Tout d’abord, les données d’analyse brutes seront revues pour voir si les signaux ont bien été interprétés. Le cas échéant, bien sûr, il sera corrigé sans frais supplémentaires.
Dans le cas d’un échange non seulement le sexe est faux mais le profil entier. Le mauvais animal était après tout lié au mauvais tube.
Nous vérifions l’identification des tubes d’origine et les échantillons sont analysés à nouveau. Après il reste deux possibilités:
-
- La réanalyse entraîne un autre profil (et sexe). L’erreur s’est produite avec la réception des échantillons. Elle est corrigée sans frais supplémentaires.
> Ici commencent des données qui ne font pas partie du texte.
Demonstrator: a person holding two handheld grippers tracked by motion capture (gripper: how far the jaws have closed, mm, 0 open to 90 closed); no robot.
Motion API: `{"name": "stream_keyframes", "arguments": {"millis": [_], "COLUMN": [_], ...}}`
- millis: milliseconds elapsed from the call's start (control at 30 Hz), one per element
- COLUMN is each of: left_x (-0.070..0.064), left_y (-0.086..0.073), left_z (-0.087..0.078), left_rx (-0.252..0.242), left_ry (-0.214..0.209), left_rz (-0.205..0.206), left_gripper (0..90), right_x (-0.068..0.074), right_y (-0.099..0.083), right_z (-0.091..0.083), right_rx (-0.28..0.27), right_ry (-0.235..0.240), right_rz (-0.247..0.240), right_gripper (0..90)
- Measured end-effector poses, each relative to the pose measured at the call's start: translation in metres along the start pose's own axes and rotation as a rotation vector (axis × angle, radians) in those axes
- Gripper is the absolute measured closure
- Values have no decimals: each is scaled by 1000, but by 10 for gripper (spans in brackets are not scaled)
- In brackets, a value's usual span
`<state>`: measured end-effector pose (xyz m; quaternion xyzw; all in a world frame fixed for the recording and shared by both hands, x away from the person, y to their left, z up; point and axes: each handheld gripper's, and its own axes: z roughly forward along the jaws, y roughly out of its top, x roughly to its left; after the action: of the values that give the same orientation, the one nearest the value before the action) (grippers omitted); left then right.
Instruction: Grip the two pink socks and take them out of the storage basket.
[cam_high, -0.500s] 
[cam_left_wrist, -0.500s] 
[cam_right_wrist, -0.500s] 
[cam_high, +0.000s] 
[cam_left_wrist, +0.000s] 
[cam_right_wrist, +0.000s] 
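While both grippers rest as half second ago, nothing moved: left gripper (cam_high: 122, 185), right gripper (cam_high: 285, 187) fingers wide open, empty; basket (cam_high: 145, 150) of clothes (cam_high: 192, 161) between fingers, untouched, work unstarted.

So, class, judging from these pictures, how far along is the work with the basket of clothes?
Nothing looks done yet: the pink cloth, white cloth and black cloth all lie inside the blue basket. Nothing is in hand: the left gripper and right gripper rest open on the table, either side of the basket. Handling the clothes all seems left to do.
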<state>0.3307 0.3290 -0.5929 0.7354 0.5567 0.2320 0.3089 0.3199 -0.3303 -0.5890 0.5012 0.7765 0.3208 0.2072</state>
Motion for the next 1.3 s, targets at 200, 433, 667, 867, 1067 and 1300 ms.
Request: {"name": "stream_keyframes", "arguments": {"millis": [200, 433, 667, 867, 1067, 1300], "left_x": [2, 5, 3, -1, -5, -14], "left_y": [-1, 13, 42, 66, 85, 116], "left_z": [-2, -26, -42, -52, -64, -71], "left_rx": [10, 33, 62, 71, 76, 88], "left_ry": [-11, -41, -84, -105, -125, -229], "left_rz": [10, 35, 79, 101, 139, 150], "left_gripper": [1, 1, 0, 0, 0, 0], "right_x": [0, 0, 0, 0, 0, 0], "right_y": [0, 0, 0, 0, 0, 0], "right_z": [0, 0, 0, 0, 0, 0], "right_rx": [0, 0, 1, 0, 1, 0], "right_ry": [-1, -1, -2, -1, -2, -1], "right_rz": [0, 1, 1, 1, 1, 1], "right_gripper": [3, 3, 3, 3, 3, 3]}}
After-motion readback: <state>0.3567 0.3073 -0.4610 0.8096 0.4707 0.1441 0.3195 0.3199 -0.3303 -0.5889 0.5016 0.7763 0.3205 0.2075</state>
- La réanalyse entraîne un même profil (et sexe). L’erreur s’est produite pendant le prélèvement. Elle ne peut pas être corrigée sans un nouveau prélèvement à ses frais.
Pour des raisons de confidentialité et de déontologie, les rapports d’analyse sont uniquement envoyés à:
- le vétérinaire demandeur ou l’expéditeur des échantillons
- le propriétaire de l’animal au moment de la demande
- toutes adresses e-mail en cc au moment de la demande
Une tierce partie non impliquée dans la demande initiale ne peut pas recevoir une copie en direct, mais seulement par l’intermédiaire du vétérinaire ou du propriétaire d’origine.
En tout cas nous conserveront le droit de demander le paiement préalable des analyses effectuées ou à effectuer.